Kaba, Hungary, April 15, 1857, contained
organic matter "analagous to fossil waxes."
Or limestone:
Of the block of limestone which was reported to have fallen at
Middleburg, Florida, it is said (_Science_, 11-118) that, though
something had been seen to fall in "an old cultivated field," the
witnesses who ran to it picked up something that "had been upon the
ground in the first place." The writer who tells us this, with the usual
exclusion-imagination known as stupidity, but unjustly, because there is
no real stupidity, thinks he can think of a good-sized stone that had
for many years been in a cultivated field, but that had never been seen
before--had never interfered with plowing, for instance. He is earnest
and unjarred when he writes that this stone weighs 200 pounds. My own
notion, founded upon my own experience in seeing, is that a block of
stone weighing 500 pounds might be in one's parlor twenty years,
virtually unseen--but not in an old cultivated field, where it
interfered with plowing--not anywhere--if it interfered.
Dr. Hahn said that he had found fossils in meteorites. There is a
description of the corals, sponges, shells, and crinoids, all of them
microscopic, which he photographed, in _Popular Science_, 20-83.
Dr. Hahn was a well-known scientist. He was better known after that.
Anybody may theorize upon other worlds and conditions upon them that are
similar to our own conditions: if his notions be presented undisguisedly
as fiction, or only as an "interesting hypothesis," he'll stir up no
prude rages.
But Dr. Hahn said definitely that he had found fossils in specified
meteorites: also he published photographs of them. His book is in the
New York Public Library. In the reproductions every feature of some of
the little shells is plainly marked. If they're not shells, neither are
things under an oyster-counter. The striations are very plain: one sees
even the hinges where bivalves are joined.

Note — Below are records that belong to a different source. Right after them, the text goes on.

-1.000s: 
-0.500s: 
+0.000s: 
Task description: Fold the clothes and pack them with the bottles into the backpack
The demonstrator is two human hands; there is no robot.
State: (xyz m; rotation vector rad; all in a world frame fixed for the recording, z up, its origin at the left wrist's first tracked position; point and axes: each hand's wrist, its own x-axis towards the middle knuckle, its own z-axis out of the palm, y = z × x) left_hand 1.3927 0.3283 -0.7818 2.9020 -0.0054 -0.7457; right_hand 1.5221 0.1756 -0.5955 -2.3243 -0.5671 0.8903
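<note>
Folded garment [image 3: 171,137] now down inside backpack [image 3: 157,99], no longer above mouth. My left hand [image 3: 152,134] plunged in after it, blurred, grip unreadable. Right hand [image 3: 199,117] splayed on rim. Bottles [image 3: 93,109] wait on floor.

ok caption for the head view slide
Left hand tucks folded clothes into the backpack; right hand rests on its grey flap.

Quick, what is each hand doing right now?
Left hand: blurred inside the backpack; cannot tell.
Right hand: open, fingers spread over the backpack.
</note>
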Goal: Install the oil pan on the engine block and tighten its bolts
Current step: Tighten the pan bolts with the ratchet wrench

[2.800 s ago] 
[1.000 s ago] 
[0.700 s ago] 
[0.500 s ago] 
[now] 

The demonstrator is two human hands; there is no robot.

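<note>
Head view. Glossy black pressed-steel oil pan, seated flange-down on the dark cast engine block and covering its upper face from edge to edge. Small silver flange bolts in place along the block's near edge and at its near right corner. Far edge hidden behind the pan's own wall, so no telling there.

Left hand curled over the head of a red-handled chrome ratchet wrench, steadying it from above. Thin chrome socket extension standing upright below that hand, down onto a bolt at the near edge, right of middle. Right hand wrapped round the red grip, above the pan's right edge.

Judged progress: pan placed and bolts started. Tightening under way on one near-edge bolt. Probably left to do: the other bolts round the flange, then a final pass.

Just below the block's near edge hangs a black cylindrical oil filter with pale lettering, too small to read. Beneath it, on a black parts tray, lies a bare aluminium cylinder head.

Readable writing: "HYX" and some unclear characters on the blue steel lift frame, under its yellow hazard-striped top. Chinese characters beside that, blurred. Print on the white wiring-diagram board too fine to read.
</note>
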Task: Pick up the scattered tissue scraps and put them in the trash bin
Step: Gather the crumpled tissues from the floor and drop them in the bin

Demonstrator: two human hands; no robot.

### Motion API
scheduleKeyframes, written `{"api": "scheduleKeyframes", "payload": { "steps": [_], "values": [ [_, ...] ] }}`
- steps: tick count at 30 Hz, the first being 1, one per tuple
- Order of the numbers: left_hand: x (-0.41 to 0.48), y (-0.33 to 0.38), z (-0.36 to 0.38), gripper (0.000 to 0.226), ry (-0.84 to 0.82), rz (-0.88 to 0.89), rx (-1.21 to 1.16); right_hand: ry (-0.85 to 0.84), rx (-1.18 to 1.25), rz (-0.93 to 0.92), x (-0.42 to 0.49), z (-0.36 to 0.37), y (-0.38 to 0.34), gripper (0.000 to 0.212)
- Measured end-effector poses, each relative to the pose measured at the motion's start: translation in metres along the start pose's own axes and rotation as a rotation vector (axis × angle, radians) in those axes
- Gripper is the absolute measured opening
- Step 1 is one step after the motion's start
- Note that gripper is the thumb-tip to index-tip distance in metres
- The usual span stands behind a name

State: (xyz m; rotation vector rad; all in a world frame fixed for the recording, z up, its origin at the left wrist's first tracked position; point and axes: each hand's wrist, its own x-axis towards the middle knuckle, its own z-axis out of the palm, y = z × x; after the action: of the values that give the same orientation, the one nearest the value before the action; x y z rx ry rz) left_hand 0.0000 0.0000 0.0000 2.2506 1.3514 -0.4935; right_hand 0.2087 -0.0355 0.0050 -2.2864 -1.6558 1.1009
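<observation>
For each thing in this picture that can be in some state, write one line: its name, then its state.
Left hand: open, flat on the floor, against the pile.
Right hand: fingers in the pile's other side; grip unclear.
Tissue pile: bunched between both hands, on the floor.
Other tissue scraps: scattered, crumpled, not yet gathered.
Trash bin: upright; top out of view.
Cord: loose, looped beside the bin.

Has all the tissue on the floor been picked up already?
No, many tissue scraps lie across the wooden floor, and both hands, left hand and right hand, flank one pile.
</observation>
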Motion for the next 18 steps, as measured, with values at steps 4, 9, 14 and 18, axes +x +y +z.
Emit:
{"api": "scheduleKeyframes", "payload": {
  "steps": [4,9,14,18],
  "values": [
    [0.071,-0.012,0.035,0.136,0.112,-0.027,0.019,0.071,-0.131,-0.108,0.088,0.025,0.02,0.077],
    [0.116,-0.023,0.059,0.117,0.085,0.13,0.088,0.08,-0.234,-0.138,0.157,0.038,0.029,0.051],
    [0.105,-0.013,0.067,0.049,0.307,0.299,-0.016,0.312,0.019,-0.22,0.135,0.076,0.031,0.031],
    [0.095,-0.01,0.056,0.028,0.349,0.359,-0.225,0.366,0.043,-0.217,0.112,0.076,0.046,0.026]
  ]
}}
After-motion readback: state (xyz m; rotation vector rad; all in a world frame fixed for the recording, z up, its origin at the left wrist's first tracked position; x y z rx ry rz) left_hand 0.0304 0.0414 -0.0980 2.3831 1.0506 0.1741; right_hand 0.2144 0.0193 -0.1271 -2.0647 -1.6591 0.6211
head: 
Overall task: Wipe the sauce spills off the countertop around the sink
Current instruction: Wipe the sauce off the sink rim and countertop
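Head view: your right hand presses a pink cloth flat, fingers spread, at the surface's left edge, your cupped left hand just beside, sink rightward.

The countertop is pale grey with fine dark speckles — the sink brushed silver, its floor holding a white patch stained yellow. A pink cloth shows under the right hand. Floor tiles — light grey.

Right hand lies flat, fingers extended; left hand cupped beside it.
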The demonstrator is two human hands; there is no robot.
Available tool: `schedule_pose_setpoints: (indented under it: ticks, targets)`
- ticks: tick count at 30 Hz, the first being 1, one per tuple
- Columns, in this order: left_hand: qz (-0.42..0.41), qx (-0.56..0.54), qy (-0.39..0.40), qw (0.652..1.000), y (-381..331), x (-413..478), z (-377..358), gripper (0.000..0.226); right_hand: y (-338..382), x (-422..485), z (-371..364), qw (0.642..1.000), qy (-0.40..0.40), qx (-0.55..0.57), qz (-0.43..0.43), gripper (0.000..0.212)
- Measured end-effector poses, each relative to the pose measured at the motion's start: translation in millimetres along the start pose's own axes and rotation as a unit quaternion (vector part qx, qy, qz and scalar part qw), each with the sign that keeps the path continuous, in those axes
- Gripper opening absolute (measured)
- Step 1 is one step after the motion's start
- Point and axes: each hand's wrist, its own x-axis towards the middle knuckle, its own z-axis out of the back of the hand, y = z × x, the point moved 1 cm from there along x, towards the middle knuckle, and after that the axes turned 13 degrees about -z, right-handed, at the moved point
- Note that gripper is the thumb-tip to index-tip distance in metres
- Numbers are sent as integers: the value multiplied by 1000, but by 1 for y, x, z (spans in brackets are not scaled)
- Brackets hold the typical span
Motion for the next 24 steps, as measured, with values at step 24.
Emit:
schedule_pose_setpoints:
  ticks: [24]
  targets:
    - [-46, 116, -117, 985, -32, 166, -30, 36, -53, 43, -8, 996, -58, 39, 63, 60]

Prof. Lawrence Smith (_Knowledge_, 1-258):
"Dr. Hahn is a kind of half-insane man, whose imagination has run away
with him."
Conservation of Continuity.
Then Dr. Weinland examined Dr. Hahn's specimens. He gave his opinion
that they are fossils and that they are not crystals of enstatite, as
asserted by Prof. Smith, who had never seen them.
The damnation of denial and the damnation of disregard:
After the publication of Dr. Weinland's findings--silence.